* Data excerpts
↓
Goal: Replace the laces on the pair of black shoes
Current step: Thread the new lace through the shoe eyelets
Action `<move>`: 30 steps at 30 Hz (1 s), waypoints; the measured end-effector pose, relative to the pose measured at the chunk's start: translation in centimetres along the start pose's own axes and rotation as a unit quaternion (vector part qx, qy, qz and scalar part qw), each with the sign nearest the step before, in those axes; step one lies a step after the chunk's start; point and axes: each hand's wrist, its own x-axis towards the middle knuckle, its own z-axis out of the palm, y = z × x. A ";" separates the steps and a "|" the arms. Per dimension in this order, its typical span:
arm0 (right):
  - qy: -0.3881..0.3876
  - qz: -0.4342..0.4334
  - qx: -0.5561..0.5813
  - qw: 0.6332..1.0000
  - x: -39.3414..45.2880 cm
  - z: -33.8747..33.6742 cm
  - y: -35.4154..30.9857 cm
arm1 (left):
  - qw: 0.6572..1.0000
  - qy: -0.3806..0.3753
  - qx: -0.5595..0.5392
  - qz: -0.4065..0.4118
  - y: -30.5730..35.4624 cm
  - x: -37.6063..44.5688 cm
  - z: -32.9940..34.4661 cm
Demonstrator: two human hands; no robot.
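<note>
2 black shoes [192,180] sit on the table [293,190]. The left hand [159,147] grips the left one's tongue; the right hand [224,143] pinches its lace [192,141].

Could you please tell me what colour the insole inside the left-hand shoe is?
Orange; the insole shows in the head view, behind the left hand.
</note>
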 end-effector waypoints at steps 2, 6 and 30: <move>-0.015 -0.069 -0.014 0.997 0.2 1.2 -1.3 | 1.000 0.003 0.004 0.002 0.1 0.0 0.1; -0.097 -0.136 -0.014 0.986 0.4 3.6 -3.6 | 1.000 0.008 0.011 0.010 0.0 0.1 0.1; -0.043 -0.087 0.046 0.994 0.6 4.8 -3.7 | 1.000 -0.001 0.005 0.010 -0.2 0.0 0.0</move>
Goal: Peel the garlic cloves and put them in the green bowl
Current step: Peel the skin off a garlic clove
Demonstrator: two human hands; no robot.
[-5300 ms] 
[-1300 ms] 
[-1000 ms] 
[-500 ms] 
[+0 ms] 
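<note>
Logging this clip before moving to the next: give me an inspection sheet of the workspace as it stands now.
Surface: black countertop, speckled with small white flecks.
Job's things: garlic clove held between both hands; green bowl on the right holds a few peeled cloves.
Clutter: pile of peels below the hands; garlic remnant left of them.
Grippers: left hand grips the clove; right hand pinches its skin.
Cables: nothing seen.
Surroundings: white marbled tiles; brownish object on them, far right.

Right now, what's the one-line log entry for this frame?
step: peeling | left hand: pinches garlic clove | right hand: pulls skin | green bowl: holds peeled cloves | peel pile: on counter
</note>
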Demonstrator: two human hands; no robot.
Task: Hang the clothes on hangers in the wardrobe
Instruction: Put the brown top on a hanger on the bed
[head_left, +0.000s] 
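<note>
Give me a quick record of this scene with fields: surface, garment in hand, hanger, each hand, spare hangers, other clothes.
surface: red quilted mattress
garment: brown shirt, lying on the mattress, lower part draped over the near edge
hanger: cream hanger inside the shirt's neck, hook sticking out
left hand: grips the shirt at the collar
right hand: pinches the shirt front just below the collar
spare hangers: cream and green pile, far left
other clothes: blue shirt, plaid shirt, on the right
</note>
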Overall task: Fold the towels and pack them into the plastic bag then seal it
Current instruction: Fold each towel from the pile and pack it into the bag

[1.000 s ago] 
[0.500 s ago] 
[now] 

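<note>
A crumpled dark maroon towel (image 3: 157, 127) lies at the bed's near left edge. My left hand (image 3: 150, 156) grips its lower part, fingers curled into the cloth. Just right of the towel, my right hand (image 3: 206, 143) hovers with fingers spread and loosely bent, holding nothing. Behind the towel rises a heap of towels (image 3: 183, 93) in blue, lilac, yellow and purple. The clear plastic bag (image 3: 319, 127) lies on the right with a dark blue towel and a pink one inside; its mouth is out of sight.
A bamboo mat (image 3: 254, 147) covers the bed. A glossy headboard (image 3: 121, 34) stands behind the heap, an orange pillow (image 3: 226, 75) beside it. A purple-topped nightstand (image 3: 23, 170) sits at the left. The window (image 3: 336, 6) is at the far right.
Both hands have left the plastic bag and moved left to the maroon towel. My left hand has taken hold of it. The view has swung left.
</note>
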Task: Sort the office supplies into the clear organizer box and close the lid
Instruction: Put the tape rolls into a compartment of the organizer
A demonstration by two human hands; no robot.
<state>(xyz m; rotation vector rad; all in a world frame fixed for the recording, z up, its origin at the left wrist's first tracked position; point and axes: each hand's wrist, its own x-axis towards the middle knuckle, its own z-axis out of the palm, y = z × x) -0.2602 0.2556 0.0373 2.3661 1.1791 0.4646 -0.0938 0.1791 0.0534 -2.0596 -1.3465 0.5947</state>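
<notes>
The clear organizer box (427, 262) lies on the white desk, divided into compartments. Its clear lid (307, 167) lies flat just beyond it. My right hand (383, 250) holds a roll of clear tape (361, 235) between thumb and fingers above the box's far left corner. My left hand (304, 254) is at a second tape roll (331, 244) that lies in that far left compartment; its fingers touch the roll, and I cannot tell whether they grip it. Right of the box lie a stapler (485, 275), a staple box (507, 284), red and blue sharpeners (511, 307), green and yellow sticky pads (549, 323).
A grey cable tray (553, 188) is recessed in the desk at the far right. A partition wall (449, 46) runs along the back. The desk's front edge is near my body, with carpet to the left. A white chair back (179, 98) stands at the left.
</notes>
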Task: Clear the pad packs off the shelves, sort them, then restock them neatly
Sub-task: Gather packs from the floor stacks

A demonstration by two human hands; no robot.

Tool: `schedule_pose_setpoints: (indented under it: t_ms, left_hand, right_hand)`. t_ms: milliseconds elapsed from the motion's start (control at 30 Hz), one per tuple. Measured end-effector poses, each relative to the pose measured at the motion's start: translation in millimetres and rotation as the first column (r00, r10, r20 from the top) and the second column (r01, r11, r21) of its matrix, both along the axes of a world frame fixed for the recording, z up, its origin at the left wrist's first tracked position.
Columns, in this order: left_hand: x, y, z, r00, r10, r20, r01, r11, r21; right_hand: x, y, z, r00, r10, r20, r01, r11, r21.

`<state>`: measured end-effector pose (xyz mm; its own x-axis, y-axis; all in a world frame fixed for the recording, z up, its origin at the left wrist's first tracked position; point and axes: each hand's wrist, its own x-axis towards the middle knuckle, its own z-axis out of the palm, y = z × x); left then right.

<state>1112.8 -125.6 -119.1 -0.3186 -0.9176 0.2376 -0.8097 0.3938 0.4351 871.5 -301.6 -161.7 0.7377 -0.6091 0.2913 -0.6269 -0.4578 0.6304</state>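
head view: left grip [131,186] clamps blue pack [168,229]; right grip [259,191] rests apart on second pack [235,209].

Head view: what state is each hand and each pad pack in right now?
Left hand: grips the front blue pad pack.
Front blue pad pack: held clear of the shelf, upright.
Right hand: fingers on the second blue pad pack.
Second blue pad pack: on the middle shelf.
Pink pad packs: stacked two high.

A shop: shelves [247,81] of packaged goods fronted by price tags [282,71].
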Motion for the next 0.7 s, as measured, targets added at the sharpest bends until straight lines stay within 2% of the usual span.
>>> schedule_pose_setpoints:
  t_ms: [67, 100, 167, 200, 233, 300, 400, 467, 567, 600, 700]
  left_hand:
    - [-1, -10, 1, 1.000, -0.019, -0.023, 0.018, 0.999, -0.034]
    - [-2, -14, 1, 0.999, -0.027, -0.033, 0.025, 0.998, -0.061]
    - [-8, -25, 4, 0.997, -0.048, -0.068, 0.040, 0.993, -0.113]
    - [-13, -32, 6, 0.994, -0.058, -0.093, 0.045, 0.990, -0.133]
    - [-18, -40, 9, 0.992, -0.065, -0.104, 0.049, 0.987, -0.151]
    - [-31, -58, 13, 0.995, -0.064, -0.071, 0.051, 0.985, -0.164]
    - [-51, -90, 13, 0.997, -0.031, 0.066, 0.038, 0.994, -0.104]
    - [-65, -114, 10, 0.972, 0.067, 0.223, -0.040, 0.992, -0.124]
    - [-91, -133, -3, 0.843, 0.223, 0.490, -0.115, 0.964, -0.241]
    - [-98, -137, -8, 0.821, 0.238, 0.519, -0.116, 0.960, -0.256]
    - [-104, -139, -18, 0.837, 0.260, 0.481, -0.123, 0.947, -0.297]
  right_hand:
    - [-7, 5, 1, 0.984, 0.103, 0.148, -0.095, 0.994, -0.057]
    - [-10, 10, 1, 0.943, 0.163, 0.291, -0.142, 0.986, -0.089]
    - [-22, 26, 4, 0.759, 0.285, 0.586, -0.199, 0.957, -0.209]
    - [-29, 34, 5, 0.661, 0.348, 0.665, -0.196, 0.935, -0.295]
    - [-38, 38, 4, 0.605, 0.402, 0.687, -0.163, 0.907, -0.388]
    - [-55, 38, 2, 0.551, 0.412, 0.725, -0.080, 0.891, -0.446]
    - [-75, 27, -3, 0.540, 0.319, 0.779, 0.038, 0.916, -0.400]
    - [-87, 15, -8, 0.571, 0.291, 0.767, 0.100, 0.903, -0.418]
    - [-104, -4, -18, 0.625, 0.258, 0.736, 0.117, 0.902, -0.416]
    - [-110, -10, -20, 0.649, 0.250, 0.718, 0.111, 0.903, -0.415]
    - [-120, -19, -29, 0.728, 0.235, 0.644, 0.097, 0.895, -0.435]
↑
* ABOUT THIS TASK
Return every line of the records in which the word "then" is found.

* SOLUTION TO THIS EXERCISE
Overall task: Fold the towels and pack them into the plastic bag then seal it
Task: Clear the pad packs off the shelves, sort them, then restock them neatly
`<state>`: measured end-effector pose (xyz mm; its own x-axis, y-axis; all in a world frame fixed for the recording, z up, its origin at the left wrist's first tracked position; point and axes: each hand's wrist, its own x-axis towards the middle knuckle, its own z-axis out of the palm, y = z × x); left then right.

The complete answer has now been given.